Where Did The Phrase Slush Fund Come From?

A slush fund refers to an amount of money that has been set aside as backup, according to Investopedia. Sometimes, this money is off the books, and this has led to the connotation that a slush fund is money put on hold for illegal or immoral dealings. But where did this term originate? The answer lies all the way back on large sailing ships of the 18th century

During this era, the "refuse grease and fat from cooking especially on shipboard" came to be known as "slush," according to Merriam Webster. This slush was actually a precious commodity because it could be used to make several important items, including candles. Therefore, the crew of a ship could sell this slush after a voyage and use the proceeds to buy things like instruments or books that the ship's owners wouldn't provide. The money earned from the sale of used cooking grease came to be called a slush fund.

From grease to greased palms

The first recorded use of the term slush fund was in 1839, according to the Online Etymology Dictionary. It came in William McNally's "Evils & Abuses in the Naval & Merchant Service, Exposed," in which he described the practice, according to The Phrase Finder. "The sailors in the navy are allowed salt beef. From this provision, when cooked nearly all the fat boils off; this is carefully skimmed and put into empty beef or pork barrels, and sold, and the money so received is called the slush fund," he wrote. 

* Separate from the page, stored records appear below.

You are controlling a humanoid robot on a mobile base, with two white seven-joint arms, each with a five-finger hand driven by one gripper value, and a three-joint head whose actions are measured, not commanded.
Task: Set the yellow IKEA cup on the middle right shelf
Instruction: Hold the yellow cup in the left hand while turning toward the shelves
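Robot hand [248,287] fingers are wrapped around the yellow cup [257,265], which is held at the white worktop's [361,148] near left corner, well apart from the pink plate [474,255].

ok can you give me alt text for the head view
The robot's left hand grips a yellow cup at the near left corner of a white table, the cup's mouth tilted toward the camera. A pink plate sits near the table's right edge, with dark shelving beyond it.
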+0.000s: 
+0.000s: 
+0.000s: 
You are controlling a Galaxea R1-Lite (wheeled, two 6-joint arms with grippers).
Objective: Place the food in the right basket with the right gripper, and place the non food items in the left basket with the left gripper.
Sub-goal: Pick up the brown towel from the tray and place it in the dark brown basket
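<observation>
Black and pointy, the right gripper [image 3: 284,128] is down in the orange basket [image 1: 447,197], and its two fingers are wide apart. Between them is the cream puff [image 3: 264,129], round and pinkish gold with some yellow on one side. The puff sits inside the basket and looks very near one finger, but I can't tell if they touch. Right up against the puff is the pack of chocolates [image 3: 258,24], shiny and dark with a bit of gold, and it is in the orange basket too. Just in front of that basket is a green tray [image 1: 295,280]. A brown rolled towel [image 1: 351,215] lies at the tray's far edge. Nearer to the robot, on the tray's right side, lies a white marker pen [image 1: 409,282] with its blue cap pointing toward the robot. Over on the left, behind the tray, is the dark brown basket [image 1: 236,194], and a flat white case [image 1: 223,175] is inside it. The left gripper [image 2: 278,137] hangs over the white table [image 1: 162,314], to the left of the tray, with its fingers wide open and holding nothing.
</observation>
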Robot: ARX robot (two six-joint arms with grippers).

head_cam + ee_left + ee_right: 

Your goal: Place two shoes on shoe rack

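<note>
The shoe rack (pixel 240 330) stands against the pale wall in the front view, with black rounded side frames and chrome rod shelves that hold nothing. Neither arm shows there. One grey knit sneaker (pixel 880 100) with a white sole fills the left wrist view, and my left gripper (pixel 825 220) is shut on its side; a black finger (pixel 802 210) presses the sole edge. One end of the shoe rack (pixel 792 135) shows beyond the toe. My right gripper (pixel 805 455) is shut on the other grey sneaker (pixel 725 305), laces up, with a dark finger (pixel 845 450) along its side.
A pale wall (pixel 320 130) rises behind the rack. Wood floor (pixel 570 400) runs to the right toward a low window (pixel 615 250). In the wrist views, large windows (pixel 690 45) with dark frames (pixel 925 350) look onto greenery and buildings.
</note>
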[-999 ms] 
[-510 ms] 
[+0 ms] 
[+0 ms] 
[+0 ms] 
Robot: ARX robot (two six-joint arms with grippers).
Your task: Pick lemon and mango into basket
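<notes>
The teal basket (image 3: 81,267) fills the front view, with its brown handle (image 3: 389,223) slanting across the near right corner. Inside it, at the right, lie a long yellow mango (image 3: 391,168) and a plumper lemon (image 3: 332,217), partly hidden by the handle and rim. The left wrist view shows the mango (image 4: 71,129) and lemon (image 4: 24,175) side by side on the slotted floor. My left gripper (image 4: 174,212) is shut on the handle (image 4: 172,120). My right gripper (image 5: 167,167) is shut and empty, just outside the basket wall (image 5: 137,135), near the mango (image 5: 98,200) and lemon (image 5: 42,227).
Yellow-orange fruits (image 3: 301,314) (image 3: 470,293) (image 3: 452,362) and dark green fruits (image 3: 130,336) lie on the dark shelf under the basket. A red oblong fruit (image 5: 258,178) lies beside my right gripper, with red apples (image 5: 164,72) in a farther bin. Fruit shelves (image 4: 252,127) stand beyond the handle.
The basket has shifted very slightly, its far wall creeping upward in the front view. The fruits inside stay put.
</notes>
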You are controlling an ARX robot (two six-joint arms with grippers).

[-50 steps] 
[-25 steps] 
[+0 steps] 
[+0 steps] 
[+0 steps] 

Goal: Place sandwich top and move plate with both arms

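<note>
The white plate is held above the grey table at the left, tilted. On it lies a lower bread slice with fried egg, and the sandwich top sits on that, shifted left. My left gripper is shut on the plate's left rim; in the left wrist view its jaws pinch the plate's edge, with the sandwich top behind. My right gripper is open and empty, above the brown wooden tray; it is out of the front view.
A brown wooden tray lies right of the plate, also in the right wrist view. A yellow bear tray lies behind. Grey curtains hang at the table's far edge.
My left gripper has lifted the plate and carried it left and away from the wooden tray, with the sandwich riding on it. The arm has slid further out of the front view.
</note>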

The term slush fund gained its association with bribery during the 19th century. At first, the phrase migrated from the world of sailing ships to simply refer to any amount of money collected by selling small items and used for a common purpose, according to Merriam Webster. For example, a police commissary reported selling items to add money to a slush fund in 1864. However, slush fund soon took on the meaning of funds collected and set aside for political bribes. An 1873 quote from The Weekly Caucasian railed against "itch-palmed, slush fund legislators," for example. The association between a slush fund and bribery may have originated in the idea of greasing palms, according to the Online Etymology Dictionary. The meaning continued to evolve, so that today we refer to any money set aside for dubious purposes as a slush fund, Merriam Webster explained.